§ What you should do: When writing out the entries below, keep only the lines from the line with "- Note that" to the line with "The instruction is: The", both included, exactly as they are, and leave the pictures aside.

§ Data extract:
+-------+

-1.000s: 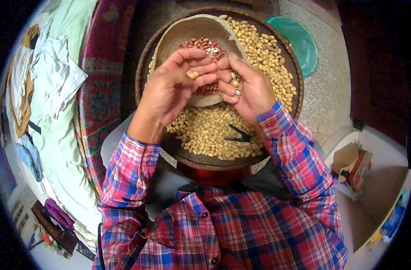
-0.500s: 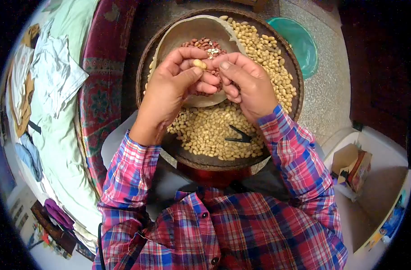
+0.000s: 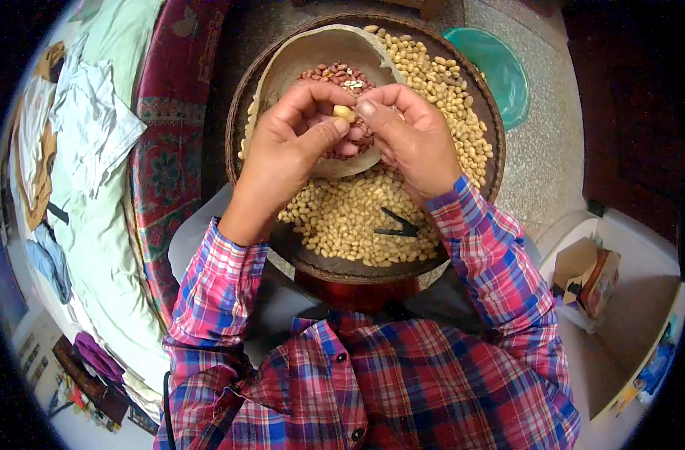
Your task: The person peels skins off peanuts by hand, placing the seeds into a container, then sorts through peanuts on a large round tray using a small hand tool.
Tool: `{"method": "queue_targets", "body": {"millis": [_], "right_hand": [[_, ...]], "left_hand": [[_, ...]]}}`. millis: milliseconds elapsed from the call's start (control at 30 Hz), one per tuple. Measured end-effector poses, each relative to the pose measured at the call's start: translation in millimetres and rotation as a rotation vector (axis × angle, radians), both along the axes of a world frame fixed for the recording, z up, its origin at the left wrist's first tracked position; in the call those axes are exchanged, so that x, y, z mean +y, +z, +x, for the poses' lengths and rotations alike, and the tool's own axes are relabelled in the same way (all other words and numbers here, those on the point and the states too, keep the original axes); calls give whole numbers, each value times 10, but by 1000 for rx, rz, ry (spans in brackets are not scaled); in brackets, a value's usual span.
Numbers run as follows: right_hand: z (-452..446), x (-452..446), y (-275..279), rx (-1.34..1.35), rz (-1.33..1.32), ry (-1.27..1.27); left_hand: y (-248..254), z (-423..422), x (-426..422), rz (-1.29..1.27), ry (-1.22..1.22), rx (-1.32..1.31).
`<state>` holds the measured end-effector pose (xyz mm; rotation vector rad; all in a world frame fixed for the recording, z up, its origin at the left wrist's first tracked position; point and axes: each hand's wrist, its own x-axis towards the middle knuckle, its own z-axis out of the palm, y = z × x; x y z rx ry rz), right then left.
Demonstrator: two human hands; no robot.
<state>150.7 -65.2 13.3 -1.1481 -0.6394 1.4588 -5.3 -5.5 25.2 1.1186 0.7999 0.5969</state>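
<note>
Between the thumb and index finger of my left hand [image 3: 293, 131] is a pale unshelled peanut [image 3: 344, 113]. My right hand [image 3: 413, 135] is closed in a pinch close beside the peanut, thumb against the index finger; whatever lies between those fingertips is hidden. Both hands are above a beige, wide-mouthed bowl [image 3: 286, 64], which holds shelled red peanut kernels [image 3: 335, 73]. The bowl rests in a round, dark woven tray [image 3: 237, 112] with many unshelled peanuts [image 3: 342, 214] spread around it. A black V-shaped tool [image 3: 397, 223] lies on the peanuts below my right hand.
Behind the tray at the right stands a green basin [image 3: 500, 75]. A bed with pale green bedding [image 3: 102, 240] and clothes [image 3: 95, 124] runs along the left. At the lower right is a white container [image 3: 635, 300] with a cardboard box [image 3: 578, 266] inside.
My left hand has brought the peanut slightly right, nearer the right fingertips. The peanut now looks turned more end-on. The tray and the black tool have stayed put.
</note>
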Motion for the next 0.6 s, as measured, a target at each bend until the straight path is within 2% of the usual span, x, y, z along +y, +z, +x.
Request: {"method": "queue_targets", "body": {"millis": [167, 333, 367, 433, 600], "right_hand": [[7, 0, 9, -15, 21, 79], [40, 17, 69, -8, 47, 151], [39, 18, 56, -9, 48, 150], [27, 13, 11, -218, 118, 79], [-18, 8, 30, -183, 150, 31]], "left_hand": [[23, 0, -10, -15, 29, -69], [-31, -45, 23, -189, 29, -163], [-54, -57, 29, -188, 28, -163], [-99, -75, 32, -383, 18, -249], [-103, -34, 11, -371, 32, -323]]}}
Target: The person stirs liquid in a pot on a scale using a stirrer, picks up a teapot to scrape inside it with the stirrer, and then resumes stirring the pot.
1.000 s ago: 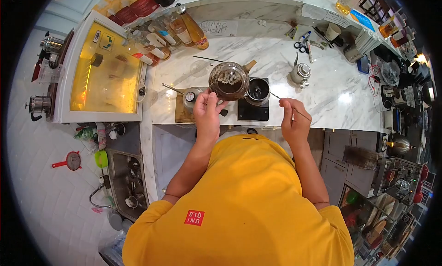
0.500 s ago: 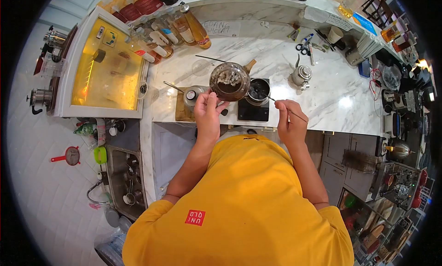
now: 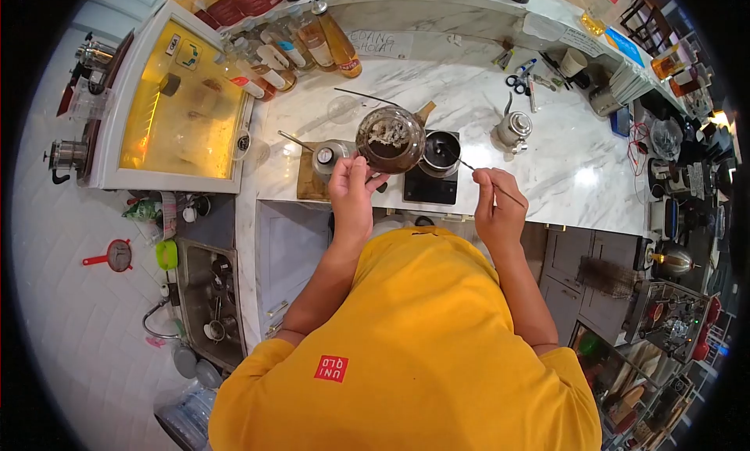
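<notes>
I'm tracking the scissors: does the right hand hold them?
No, the right hand holds a thin rod, while the scissors lie beyond it on the marble counter.

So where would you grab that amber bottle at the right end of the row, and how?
I'd wrap around the body of the amber bottle, coming from the right: no bottle stands on that side, while the other bottles crowd its left. The broad, round body should give a fuller grip than the narrow neck.
</notes>
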Tool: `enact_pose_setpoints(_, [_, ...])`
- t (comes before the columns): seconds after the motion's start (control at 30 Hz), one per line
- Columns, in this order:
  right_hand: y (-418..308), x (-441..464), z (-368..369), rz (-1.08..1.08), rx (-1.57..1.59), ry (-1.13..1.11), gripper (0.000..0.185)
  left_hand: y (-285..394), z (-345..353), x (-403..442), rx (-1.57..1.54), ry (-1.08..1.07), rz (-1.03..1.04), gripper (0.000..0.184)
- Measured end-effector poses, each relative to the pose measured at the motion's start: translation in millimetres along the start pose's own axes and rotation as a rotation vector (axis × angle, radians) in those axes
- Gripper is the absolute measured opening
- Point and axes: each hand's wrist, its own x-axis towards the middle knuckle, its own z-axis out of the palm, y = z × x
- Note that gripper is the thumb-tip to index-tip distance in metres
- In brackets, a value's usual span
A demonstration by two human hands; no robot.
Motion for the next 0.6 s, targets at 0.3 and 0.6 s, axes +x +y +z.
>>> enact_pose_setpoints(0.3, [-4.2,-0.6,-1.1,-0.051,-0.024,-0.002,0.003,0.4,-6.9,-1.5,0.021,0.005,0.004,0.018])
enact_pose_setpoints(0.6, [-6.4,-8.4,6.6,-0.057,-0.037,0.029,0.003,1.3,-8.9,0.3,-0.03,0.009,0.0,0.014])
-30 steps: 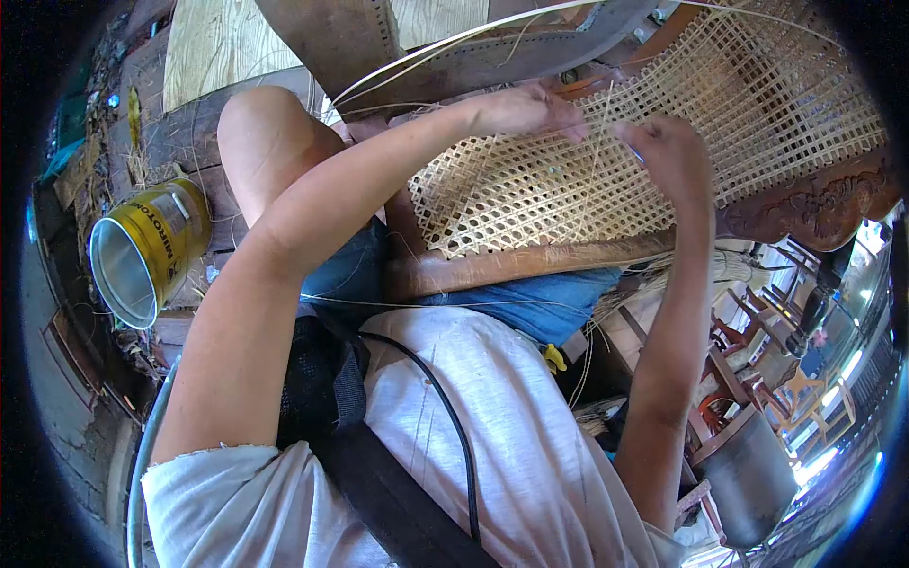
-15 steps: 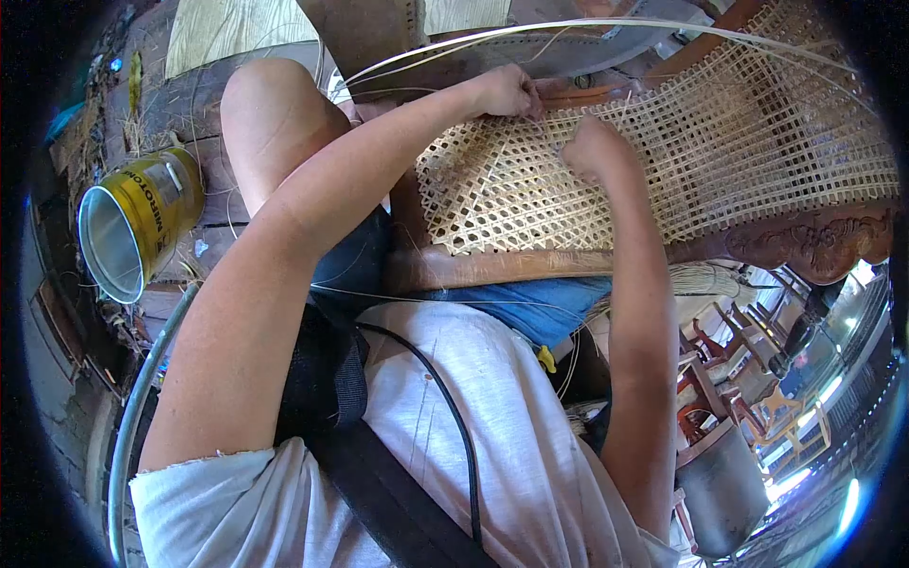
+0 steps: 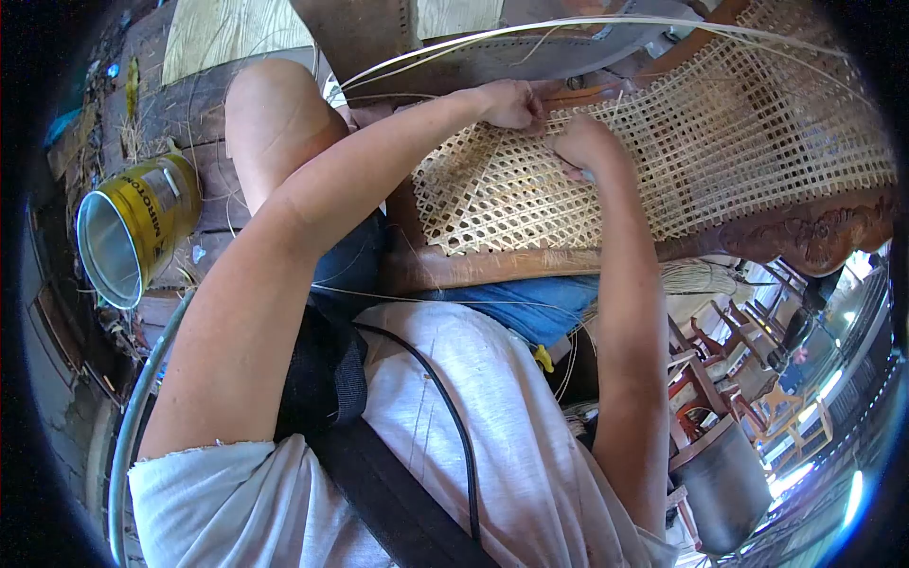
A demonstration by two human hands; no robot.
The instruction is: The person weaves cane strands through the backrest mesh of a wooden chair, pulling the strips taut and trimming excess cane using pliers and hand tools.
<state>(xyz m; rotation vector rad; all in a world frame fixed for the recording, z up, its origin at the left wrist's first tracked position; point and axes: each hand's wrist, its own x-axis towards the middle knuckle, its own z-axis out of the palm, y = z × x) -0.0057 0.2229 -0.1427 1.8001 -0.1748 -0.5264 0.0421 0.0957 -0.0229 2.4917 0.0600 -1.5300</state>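
Note:
A woven cane panel (image 3: 511,194) is set in a carved brown wooden chair frame (image 3: 511,270) lying across my lap. My left hand (image 3: 514,104) is closed at the panel's far edge, its fingertips pinched together against the weave. What they pinch is too small to make out. Close beside it, my right hand (image 3: 587,147) is curled into a fist over the weave. A small pale bit shows under its fingers, but I cannot tell what it is. Long loose cane strands (image 3: 568,23) arch over the far side of the frame.
A yellow metal bucket (image 3: 156,213) lies tipped on the wooden planks at left, with a hose (image 3: 142,407) near it. Wooden chairs (image 3: 729,336) and a dark drum-shaped object (image 3: 720,488) stand at lower right. A bundle of cane (image 3: 705,276) lies below the frame.
My left hand has shifted slightly down and right along the panel's edge. My right hand has moved slightly left, closer to it, with its fist turned. The panel appears almost unmoved.

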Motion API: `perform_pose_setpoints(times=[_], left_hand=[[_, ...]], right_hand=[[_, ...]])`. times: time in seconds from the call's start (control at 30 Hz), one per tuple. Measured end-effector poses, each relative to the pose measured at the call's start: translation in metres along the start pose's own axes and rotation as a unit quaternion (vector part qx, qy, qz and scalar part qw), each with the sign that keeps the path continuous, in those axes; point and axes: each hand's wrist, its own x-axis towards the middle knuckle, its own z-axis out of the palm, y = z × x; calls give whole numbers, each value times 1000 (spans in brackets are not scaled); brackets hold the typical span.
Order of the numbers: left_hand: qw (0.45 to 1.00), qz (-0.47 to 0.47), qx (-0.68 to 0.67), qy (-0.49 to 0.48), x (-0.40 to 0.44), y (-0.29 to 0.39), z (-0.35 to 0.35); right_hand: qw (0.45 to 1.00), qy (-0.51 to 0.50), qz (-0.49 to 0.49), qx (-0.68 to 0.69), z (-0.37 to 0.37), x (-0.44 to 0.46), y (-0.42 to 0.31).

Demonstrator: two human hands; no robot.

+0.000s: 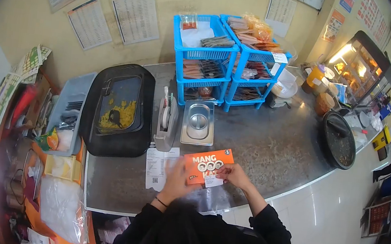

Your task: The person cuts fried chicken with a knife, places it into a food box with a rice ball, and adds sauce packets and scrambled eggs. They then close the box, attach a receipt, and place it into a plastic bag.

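Note:
An orange cardboard food box with white lettering sits on the metal counter in front of me. My left hand, with a dark band at the wrist, grips the box at its left side; its fingers are slightly blurred. At the lower right of the box, my right hand pinches a small white label, which lies against the front of the box. A printed receipt lies flat on the counter, just left of my left hand. Beyond the box stands a lidded steel container.
A grey tape dispenser stands beside a black tray holding yellow food. Blue tiered racks hold packets against the wall. A round black pan sits near the counter's right edge, with a lit food display behind.

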Motion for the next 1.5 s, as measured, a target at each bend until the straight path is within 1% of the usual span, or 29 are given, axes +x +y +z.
perform_pose_setpoints(times=[0.07,0.1,0.13,0.2,0.3,0.37,0.4,0.57,0.67,0.7,0.77,0.8,0.87,0.9,0.93,0.97,1.0,1.07,1.1,1.17,1.2,1.23,1.27,1.3,1.33,1.37,1.4,1.47,1.5], left_hand=[[991,50,-3,-122,5,21,-3],[991,52,10,-125,3,20,4],[990,55,24,-129,1,17,13],[990,53,23,-126,-3,11,28],[992,44,-8,-114,-6,11,33],[993,51,-10,-110,-6,10,34],[992,51,-40,-106,-8,6,37],[974,34,-211,-74,-11,-5,45],[970,8,-236,-62,-15,-7,51],[970,18,-233,-67,-16,-8,53],[974,21,-217,-61,-19,-12,59],[929,-25,-356,-102,-22,-21,88],[925,-16,-376,-54,-22,-26,106],[968,31,-249,3,-22,-20,85],[980,8,-200,-2,-26,-10,56],[988,-13,-154,-9,-32,-8,28],[992,-50,-117,26,-49,-22,8],[990,-104,-50,86,-85,-48,-28],[975,-148,-3,164,-116,-75,-46],[911,-256,127,297,-183,-118,-100],[868,-334,140,339,-217,-124,-141],[820,-422,151,356,-256,-141,-167],[801,-384,332,317,-294,-151,-198],[714,-431,275,478,-306,-150,-226],[693,-465,282,473,-329,-160,-245],[671,-498,288,468,-351,-170,-261],[673,-510,278,457,-366,-177,-272],[677,-534,259,435,-387,-188,-288],[675,-539,252,435,-395,-192,-293]], right_hand=[[995,20,-10,-96,3,3,2],[989,30,-15,-144,4,4,2],[970,47,-50,-232,7,3,0],[905,80,-119,-400,13,-2,-9],[795,124,-244,-541,14,-14,-31],[812,-37,-285,-508,5,-4,-10],[812,-117,-301,-486,1,0,1],[782,-163,-309,-517,10,10,-5],[769,-176,-315,-527,25,15,-7],[765,-180,-322,-528,31,15,-8],[763,-185,-290,-547,34,13,-9],[755,-197,-287,-555,37,16,-11],[769,-163,-330,-523,36,23,2],[742,-152,-345,-554,37,23,0],[746,-153,-340,-552,39,20,-7],[733,-165,-284,-596,37,21,-4],[751,-176,-287,-568,32,31,9],[711,-235,-186,-636,41,31,-13],[700,-275,-176,-635,65,37,-34],[676,-343,-144,-636,136,36,-78],[726,-298,-237,-573,186,36,-88],[802,-349,-315,-368,246,33,-110],[782,-405,-368,-298,307,31,-126],[770,-438,-389,-252,366,30,-135],[730,-469,-445,-222,425,33,-143],[723,-509,-440,-157,484,40,-141],[699,-451,-535,-146,546,52,-122],[644,-445,-600,-164,649,75,-111],[588,-461,-607,-271,686,91,-110]])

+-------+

§ Written reply:
- Note that gripper is the thumb-tip to index-tip distance in metres
- In brackets, a value's usual span
A demonstration by two human hands; no robot.
Motion for the next 0.6 s, targets at 0.3 and 0.6 s, axes +x +y +z.
>>> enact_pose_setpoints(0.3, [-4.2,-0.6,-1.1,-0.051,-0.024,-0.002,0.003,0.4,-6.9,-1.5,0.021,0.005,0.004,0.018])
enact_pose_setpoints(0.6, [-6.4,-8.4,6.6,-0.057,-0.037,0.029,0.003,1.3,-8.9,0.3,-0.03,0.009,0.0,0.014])
-30 steps: 
-15 steps: 
+0 steps: 
A demonstration by two human hands; no robot.
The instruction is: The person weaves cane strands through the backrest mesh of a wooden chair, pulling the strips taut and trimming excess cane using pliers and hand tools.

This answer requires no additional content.